How is your product or service different from your competitors? This important question leads you to the USP, or unique selling proposition. At Hertz, our USP for selling insurance is that there’s no deductible if you’re involved in an accident and any damage to the car, regardless of fault, is covered by Hertz. We also take care of the entire claim process.

Can your insurance company offer you that level of service? I deal with insurance companies all day long and not one of them can compete with our service. Without a strong USP like this, our product would be dead in the water.

If you don’t know what your USP is for your own business, I highly recommend putting some thought into how you’re different. Why would people buy the same old stuff?
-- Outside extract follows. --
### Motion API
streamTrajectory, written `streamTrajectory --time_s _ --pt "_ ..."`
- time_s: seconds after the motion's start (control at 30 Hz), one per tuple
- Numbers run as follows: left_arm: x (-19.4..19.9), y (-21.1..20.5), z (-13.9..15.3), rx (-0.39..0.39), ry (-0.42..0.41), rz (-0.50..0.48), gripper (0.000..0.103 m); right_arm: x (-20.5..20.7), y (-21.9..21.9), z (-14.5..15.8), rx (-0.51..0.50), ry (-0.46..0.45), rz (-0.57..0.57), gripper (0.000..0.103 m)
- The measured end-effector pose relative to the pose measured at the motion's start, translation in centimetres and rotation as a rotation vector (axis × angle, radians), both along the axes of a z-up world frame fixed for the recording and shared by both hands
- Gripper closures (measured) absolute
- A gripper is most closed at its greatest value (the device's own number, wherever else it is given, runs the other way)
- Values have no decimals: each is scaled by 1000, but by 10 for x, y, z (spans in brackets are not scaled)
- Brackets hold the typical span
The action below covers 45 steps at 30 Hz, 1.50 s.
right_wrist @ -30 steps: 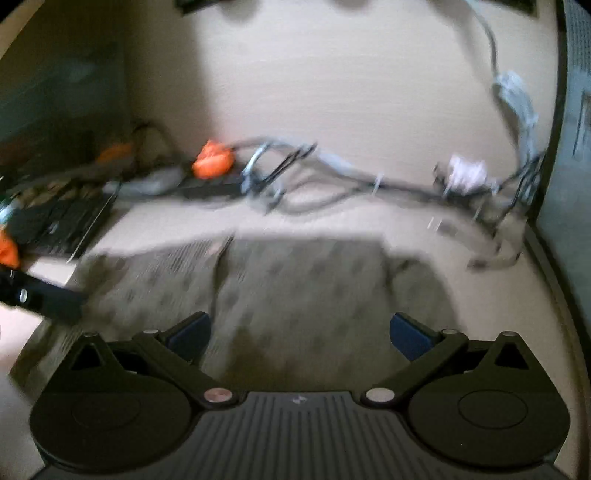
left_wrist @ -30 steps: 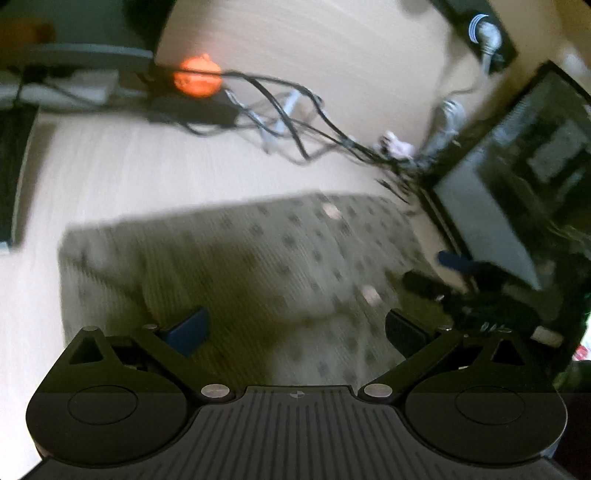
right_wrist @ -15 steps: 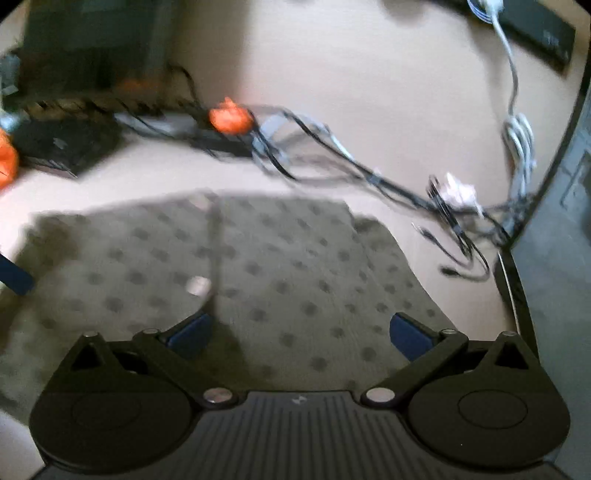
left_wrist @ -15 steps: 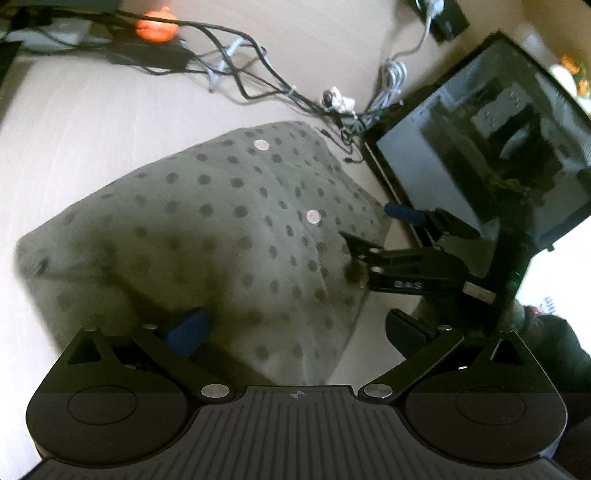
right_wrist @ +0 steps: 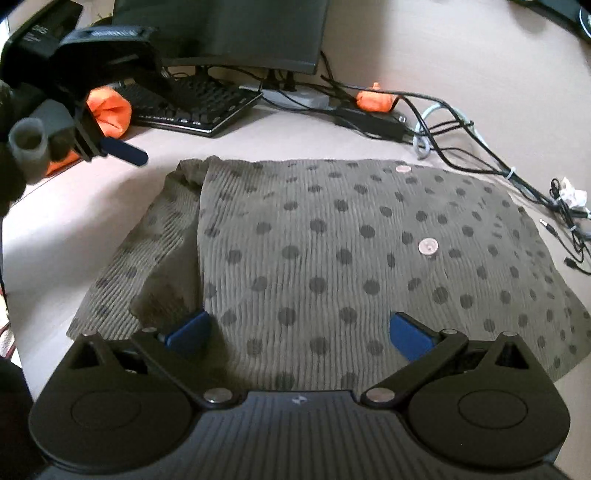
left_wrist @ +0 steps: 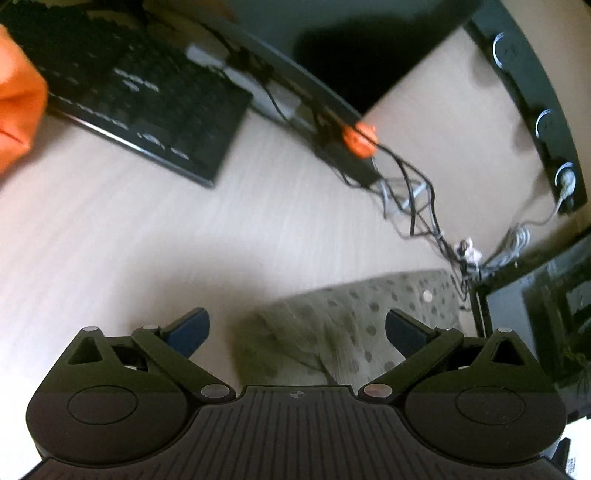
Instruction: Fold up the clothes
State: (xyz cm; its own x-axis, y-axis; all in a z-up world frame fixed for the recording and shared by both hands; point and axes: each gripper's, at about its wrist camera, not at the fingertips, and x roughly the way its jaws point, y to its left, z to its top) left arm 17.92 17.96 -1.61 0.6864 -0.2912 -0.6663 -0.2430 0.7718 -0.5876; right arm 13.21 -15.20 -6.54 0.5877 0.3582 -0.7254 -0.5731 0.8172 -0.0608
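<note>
A folded grey dotted garment (right_wrist: 332, 251) is seen flat on the desk, both the right gripper (right_wrist: 299, 332) and left gripper (left_wrist: 297, 328) spread wide, holding nothing. Nearby cables (right_wrist: 461, 140) could be snagged if fabric is dragged back.

The left wrist view is taken from above the desk (left_wrist: 147, 240), tilted toward the keyboard (left_wrist: 147, 96), with the garment (left_wrist: 351, 325) seen only at its lower edge. The right wrist view is set low and close over the garment (right_wrist: 332, 240), facing the monitor (right_wrist: 221, 33). Keyboard, cables (right_wrist: 443, 122) and garment are shared by both views.
</note>
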Motion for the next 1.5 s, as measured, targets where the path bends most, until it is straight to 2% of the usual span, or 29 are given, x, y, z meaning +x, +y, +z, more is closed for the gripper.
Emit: streamTrajectory --time_s 0.1,0.27,0.33,0.4,0.53,0.6,0.67,0.7,0.8,0.9,1.03,1.07,1.1,1.13,1.23,1.3,1.37,1.43,1.5 --pt "1 -11 9 -17 -36 -45 0 -3 1 0 -13 -7 -3 0" --pt "15 -61 3 -101 -82 -291 0 -1 -6 -2 22 16 -18 0" --pt "23 -75 -9 -77 -27 -302 0 0 -8 -3 11 2 20 0" --pt "25 -78 -26 -94 27 -262 0 4 -15 -3 1 -1 37 0" --pt "13 -74 -33 -164 21 -234 0 15 -31 -5 33 21 37 0" --pt "8 -75 -31 -163 38 -243 0 14 -30 -3 19 18 48 0" --pt "2 -68 -28 -149 60 -210 0 3 -25 4 -10 -9 67 0" --pt "-3 -59 -21 -122 52 -181 0 -6 -24 10 -2 -25 115 0" --pt "-16 -42 1 44 34 -91 0 -29 -18 19 26 -41 232 0" --pt "-23 -40 14 249 31 -23 0 -41 -7 11 25 -18 310 0" --pt "-24 -49 17 297 18 -40 4 -46 4 -2 -14 -31 318 0" --pt "-23 -52 17 305 25 -51 22 -47 5 -3 -20 -38 319 0" --pt "-23 -55 16 314 33 -63 48 -48 7 -3 -25 -44 319 0" --pt "-22 -58 16 322 40 -74 50 -49 8 -3 -31 -51 320 0" --pt "-20 -65 14 337 57 -102 45 -52 14 -5 -58 -89 335 0" --pt "-19 -66 14 336 61 -108 33 -52 17 -6 -61 -99 335 0" --pt "-18 -68 16 344 57 -112 27 -48 20 -6 -61 -119 313 0" --pt "-19 -69 18 352 52 -116 23 -44 19 -3 -34 -135 258 0" --pt "-21 -68 20 357 51 -111 18 -35 13 4 36 -114 195 0"
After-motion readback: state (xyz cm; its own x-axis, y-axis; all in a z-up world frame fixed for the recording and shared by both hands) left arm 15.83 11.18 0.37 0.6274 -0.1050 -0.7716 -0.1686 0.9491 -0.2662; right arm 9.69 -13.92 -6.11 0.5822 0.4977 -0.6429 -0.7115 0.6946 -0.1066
As Seth Godin would put it, be remarkable and make yourself a purple cow.

Accentuate the Benefits

Ultimately, customers and clients are looking out for themselves. They won’t be persuaded to buy your product or service if they think your motivations are self-serving. That’s why focusing on the benefits of what your selling is so crucial. Be sincere with the fact that you’re helping your customers achieve something with your product or service. It’s all about them.

Do People Buy Coupons?

Lately, I’ve had a couple salespeople show up at my work and pitch books of coupons. Their presentations were descent, but in the end I can’t justify buying coupons. It doesn’t quite make sense to me.

I get free coupons in the mail that I almost never use. I’m curious to know if anyone out there buys books of coupons and for how much?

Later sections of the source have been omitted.